Viscosity, Surface Tension and Temperature (page 3)
Water surface tension= -3.547ln (T) +16.966
Coke surface tension= -2.737ln (T) +14.271
Vinegar surface tension= -2.653ln (T) +13.031
Milk surface tension= -2.237ln (T) +12.561
Water viscosity= -1.1048ln (T) +11.251
Coke viscosity= -0.594ln (T) +10.067
Vinegar viscosity= -0.942ln (T) +11.377
Milk viscosity= -0.637ln (T) +10.407
From 0°C to 100°C Y: viscosity X: surface tension
(Following is a detailed analysis of the significance of what each graph shows.)
According to the graphs, surface tension and viscosity both decrease as the temperature increases. Because as the temperature increases, liquid particles move more rapidly, the particles gain energy from heat by rising temperatures and convert heat into kinetic energy. Also, because of the input of external energy, chemical bonds in liquids are broken; therefore, it is easier for liquid particles to move.
When I look at the graph summarizing the relationship between Temperature and Surface Tension for all liquids, I find out that water supports the most mass, then coke supports the second most mass, then milk supports the third most mass, and vinegar supports the least mass at lower temperatures. Because of strong hydrogen bonds, water supports the most mass. Coke is mostly made up of carbonated water, sugar, caffeine, phosphoric acid, caramel, and natural flavorings. Therefore, there are dipole-dipole forces that are an attractive force between the positive end of one polar molecule and the negative end of another polar molecule and ion- dipole forces that are an attractive force that results from the electrostatic attraction between an ion and a neutral molecule that has a dipole. However, because the solubility of CO2 decreases with the increasing temperature, Coke® would have a stronger dipole-dipole force at lower temperatures than that at higher temperatures. Milk contains significant amounts of saturated fats and proteins. Because fat is polar molecule, there are dipole-dipole forces in milk. Also, milk is a colloid which contains big particles. Therefore, milk supports the third most mass. Vinegar only has dipole-dipole forces and London dispersion forces; therefore, it supports the least mass. But at higher temperatures, milk supports the most mass, Coke® supports the second most mass, then vinegar supports the third most mass, and water supports the least mass. Milk forms a membrane on the surface at higher temperatures, because milk contains proteins, and the proteins would denaturize with the increasing temperature. This is the reason that milk supports the most mass at higher temperatures. Even though, particles in the vinegar move more rapidly with increasing temperature, there are still dipole-dipole forces in the vinegar. However, most of the hydrogen bonds in the water are broken at higher temperatures; therefore, water supports the least mass at higher temperatures.

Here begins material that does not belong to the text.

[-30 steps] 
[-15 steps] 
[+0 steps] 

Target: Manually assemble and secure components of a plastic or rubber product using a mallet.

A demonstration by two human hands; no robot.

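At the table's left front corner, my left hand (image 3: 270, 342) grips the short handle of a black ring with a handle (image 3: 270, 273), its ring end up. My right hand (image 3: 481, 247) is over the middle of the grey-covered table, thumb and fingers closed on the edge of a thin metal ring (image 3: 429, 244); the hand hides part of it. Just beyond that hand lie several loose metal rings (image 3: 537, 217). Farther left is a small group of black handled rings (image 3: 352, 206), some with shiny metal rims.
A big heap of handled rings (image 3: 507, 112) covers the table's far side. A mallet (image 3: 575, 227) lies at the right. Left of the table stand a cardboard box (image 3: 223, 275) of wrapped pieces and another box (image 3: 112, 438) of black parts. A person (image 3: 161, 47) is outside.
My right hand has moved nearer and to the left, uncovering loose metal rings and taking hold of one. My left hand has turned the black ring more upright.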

Milk is a colloid which means molecules in the milk are big particles. Therefore, the viscosity is big. According to the graph summarizing the relationship between Temperature and Viscosity for all liquids, the curve of milk is the least steep. It reveals that the viscosity of milk does not change a lot with increasing temperatures because of its nature—colloid. As the temperature increases, the water molecules move more rapidly; therefore, the hydrogen bonds are being broken. As is shown on the graph, water has a high viscosity at lower temperatures but low viscosity at higher temperatures, because particles gain energy form heat by rising temperatures and become more active. Even though the dipole-dipole forces of vinegar decrease with increasing temperatures, the curve of vinegar is less steep than the curve of water, because the density of vinegar is larger than that of water. The density of vinegar is 1.04 g/cm3, and the density of water is 1 g/cm3.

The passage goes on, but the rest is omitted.